◆ Prompt:
On every line of the listing, check for "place"; copy the lines that have it.

◆ Available data:
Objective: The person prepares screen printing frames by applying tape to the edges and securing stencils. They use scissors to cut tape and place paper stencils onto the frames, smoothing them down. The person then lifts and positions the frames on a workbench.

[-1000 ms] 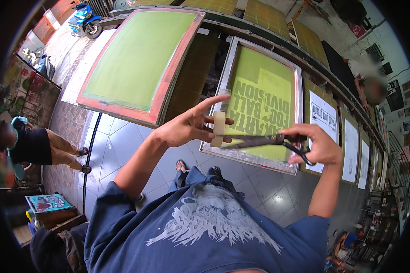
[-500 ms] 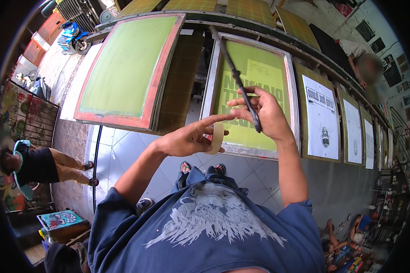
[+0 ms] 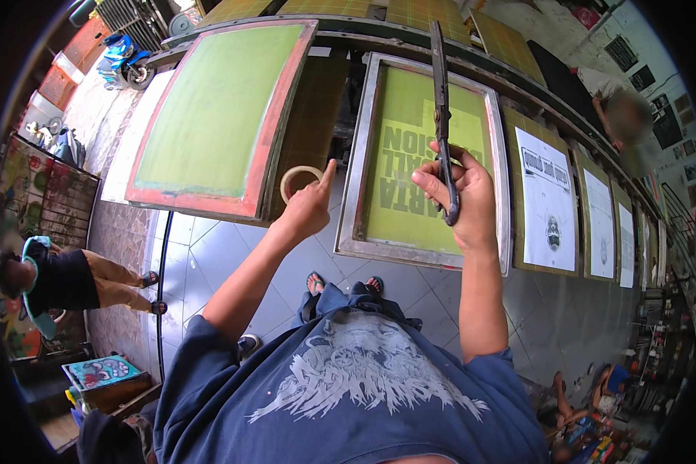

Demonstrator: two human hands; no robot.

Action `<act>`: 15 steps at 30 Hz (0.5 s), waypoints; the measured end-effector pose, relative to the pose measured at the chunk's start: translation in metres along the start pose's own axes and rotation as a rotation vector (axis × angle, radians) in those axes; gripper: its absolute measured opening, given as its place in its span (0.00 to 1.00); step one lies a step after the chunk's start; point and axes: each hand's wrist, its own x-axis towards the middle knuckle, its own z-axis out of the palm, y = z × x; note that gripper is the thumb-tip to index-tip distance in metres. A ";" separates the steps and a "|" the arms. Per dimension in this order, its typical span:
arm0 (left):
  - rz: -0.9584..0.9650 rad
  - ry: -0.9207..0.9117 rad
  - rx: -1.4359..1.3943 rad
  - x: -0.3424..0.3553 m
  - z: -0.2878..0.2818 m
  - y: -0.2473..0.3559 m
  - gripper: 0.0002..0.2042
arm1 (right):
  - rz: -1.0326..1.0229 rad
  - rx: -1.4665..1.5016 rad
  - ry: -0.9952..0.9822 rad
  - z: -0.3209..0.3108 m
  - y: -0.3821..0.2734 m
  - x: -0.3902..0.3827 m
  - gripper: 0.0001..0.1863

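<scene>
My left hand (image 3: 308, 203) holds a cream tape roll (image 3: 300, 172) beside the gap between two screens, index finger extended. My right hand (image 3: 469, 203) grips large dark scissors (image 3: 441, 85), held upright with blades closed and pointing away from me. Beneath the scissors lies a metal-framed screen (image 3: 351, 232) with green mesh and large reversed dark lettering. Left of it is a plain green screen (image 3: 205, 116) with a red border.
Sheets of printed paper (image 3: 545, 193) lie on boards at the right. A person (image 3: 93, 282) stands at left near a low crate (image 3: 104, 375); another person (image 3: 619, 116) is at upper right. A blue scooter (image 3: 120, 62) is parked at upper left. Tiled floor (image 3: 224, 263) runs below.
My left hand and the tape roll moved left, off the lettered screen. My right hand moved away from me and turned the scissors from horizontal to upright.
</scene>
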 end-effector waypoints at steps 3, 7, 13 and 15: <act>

◆ Solution for this task:
Objective: The person prepares screen printing frames by applying tape to the edges and securing stencils. They use scissors to cut tape and place paper stencils onto the frames, smoothing them down. The person then lifts and positions the frames on a workbench.
Action `<act>`: 15 steps at 30 Hz (0.5 s), waypoints; the measured end-effector pose, relative to the pose measured at the chunk's start: translation in metres along the start pose's own axes and rotation as a rotation vector (axis × angle, radians) in those axes; gripper: its absolute measured opening, given as its place in its span (0.00 to 1.00); step one lies a step after the chunk's start; point and axes: each hand's wrist, its own x-axis towards the middle knuckle, its own z-axis out of the palm, y = z × x; note that gripper is the thumb-tip to index-tip distance in metres. A ";" separates the steps and a "|" the arms. Per dimension in this order, its typical span:

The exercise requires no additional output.